● Task item:
Copy out each line in the material below that has the word "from".

★ ★ ★ ★

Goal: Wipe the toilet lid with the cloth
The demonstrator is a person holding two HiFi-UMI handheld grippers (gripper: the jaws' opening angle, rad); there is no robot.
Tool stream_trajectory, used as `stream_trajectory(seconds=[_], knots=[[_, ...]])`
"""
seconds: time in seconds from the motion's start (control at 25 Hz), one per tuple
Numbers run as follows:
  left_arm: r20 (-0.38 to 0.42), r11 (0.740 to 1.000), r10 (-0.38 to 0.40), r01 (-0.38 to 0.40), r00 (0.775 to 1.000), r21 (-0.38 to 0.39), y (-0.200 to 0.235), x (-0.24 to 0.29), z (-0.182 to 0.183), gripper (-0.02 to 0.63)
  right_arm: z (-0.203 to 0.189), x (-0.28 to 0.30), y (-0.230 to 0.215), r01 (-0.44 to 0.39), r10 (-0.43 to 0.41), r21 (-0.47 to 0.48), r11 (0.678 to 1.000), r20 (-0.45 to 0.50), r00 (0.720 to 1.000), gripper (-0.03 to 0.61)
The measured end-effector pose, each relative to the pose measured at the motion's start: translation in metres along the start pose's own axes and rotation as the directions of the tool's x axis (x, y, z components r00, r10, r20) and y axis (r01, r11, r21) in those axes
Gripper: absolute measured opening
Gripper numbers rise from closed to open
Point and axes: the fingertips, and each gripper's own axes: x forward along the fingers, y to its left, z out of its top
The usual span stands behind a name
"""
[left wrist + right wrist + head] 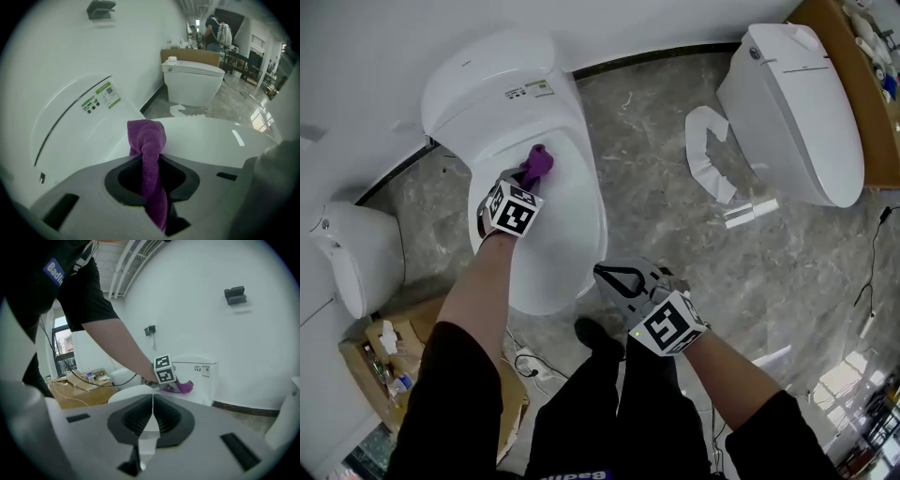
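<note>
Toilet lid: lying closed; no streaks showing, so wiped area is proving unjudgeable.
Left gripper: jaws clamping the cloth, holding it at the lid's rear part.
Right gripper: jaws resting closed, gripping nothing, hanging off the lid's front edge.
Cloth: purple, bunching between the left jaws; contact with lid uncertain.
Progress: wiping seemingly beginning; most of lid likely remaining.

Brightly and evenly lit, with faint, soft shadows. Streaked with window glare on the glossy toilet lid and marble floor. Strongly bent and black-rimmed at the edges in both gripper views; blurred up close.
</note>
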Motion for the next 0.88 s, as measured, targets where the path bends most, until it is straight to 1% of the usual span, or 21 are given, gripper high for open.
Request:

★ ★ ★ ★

● Task output:
seconds: time in seconds from the motion's start (control at 25 Hz), one per tuple
Gripper numbers rise from closed to open

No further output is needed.